Un auto con música de reguetón a alto volumen avanza con gran estruendo después de detenerse en una esquina sobre el paso peatonal. Finalmente, a mitad de la cuadra siguiente se detiene y comienza a retroceder. Otro ciclista lo rebasa por el lado izquierdo. Lo rebaso yo también y continúo mi camino tratando de alejarme, porque no me dio confianza.  

Un par de cuadras más adelante escucho a una mujer con un organillo, su música es bastante desafinada y se encuentran silenciadas algunas notas. En una esquina en una cocina económica hace fila una decena de personas para comprar alimentos preparados pues se acerca la hora del almuerzo.

Pude observar varios árboles de jacaranda que en esta época se han poblado de hojas verdes que acompañan sus flores. El suelo bajo ellos se cubre de un color lila y la flor emite un olor particular cuando se humedece por las lluvias, a mí me recuerda el olor a orina.

Al regresar a casa dejé mi mochila con la ropa mojada y la bicicleta. Fui por recipientes y salí a comprar mi almuerzo.


Salir por el almuerzo

Al salir me topé de frente con un hombre que paseaba a su perro con quienes casi choco de frente. Comencé a caminar hacia la izquierda, el sol estaba pesado y hacía sentir calor. Al llegar a la esquina, me encontré con un puesto de venta de jugos y frutas, un embriagante olor a mango maduro me recibió. Crucé la calle y caminé hacia el comedor, allí solicité mi comida. Las personas mantenían una conversación sobre la fachada del edificio, una mujer mayor blanca esperaba su almuerzo sentada en una de las dos mesas del lugar. En la otra mesa un hombre recibía una milanesa en un plato con arroz. Yo me quedé a la orilla de la banqueta y vi cómo habían colocado un par de plantas en macetas en dicho lugar. Recibí mi almuerzo empacado en los recipientes que les facilité y me devolví a casa a disfrutar de una rica comida.


Conclusiones: Movernos con cuerpos expandidos

Este ejercicio de exploración ha facilitado un abordaje de las sensorialidades para una construcción sensible del conocimiento de los espacios urbanos.

Dos ideas que me gustaría recuperar de este trabajo: 1) la ciudad es una experiencia háptica y 2) la habitamos con cuerpos expandidos. De esta manera en el tacto se juega la conexión con el mundo, el habitar, el intercambio de información, sensaciones y también de desigualdades, al tiempo que nuestros cuerpos nunca son “masas” cerradas o con una forma definida, vivimos constantes cambios, intercambios, movimientos que no se detienen ni acaban en la piel. La riqueza de pensar los cuerpos en expansión permite desligarse de la visión estática del cuerpo, de la noción inanimada de la movilidad y de aquella que se traba en referentes corporales inanimados u objetuales.

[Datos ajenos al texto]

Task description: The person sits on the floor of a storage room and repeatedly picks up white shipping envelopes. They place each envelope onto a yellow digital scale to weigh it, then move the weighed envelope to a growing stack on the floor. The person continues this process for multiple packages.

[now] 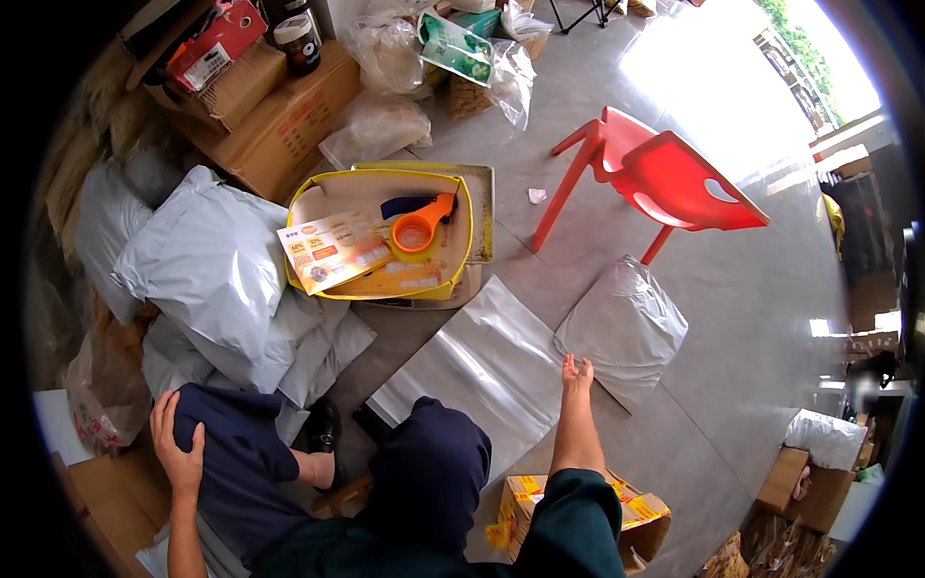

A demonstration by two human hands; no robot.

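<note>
My left hand (178, 448) rests on my left knee with its fingers apart and holds nothing. Stretched forward, my right hand (577, 373) has loosely curled fingers and nothing visible in it. It is nearest to the lower left edge of a filled grey plastic mailer bag (627, 321); whether it touches the bag cannot be made out. Flat on the floor before me lies a stack of empty silvery-grey mailer bags (473, 361), partly hidden by my right knee. A yellow-rimmed tub (468, 238) beyond holds an orange tape dispenser (437, 211) and printed cards (332, 249).
Filled grey mailers (209, 267) are heaped at the left, beside cardboard boxes (289, 123). A red plastic chair (676, 180) stands ahead to the right. An opened, yellow-taped carton (639, 509) sits by my right arm. Clear plastic bags (383, 123) lie at the back.
</note>
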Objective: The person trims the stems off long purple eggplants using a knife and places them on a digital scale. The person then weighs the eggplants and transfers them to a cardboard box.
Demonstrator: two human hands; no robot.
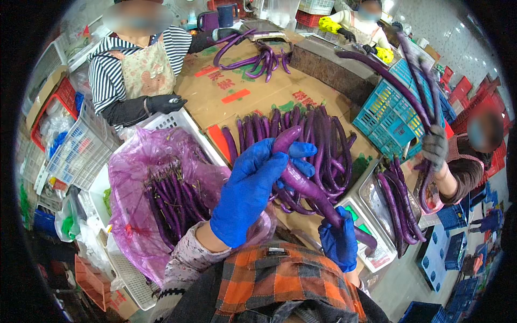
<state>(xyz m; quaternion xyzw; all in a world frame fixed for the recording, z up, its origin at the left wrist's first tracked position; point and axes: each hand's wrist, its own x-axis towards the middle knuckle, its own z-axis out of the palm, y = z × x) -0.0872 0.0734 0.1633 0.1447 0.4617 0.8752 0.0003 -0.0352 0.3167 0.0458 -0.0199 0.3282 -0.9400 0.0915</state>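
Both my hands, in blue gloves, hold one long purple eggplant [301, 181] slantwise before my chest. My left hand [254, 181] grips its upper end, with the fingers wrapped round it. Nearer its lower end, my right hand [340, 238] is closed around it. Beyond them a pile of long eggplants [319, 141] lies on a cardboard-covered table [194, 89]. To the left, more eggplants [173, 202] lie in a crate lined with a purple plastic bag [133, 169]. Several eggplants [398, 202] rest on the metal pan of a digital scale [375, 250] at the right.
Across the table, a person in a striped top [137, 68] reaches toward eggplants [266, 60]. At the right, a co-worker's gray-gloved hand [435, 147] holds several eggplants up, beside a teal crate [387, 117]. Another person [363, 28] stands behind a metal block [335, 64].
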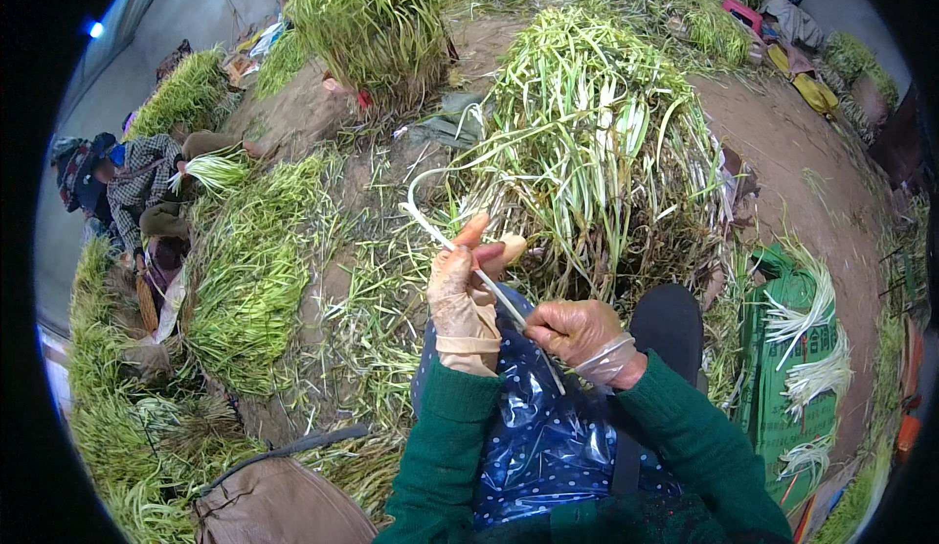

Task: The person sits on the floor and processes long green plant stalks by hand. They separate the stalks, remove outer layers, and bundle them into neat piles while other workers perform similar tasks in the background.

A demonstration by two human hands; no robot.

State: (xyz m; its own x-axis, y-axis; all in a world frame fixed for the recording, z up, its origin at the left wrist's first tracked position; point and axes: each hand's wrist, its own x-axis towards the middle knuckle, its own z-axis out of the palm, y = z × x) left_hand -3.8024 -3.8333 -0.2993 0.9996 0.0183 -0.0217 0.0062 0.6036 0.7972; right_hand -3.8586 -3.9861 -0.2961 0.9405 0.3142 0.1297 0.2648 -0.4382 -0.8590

Los cuerpos expandidos se hacen presentes en la ciudad, en diferentes momentos y actividades. Somos quienes usamos la bicicleta, también quienes llevan un coche de bebé, quienes intercambian información por medio de su teléfono móvil, ubican un lugar o rastrean una dirección con aplicaciones o utilizan silla de ruedas, prótesis o bastón: el movimiento solo es posible siendo cuerpos expandidos haciendo uso de elementos sensoriales.

Esto resulta de relevancia dado que vivimos en sociedades profundamente ocularcentristas, audiocentristas, cuerdistas y capacitistas.

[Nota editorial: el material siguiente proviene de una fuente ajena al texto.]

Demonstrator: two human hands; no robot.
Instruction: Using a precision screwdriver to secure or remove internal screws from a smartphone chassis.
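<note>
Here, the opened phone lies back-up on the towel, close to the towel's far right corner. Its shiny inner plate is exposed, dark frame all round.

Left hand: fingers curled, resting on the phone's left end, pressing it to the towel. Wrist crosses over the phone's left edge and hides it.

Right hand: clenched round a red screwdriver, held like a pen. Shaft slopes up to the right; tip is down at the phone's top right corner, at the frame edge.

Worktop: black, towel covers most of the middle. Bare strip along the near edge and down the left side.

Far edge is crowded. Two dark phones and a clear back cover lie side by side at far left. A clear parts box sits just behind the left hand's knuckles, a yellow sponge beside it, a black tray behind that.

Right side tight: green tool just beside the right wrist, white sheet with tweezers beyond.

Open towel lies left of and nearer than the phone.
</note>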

Imagen 1 Jacarandas en flor, calle Mitla, Colonia Narvarte, Ciudad de México, 2021.


Fuente: Elaboración propia.


Imagen 2 Jacarandas en flor, calle Petén, Colonia Narvarte, Ciudad de México, 2021.




Fuente: Elaboración propia.



Imagen 3 Jacarandas en flor, Colonia Narvarte, Ciudad de México, 2021.


Fuente: Elaboración propia.


Esta imagen panorámica recupera esa sensación de viajar en la bicicleta por calles abrazadas por los árboles.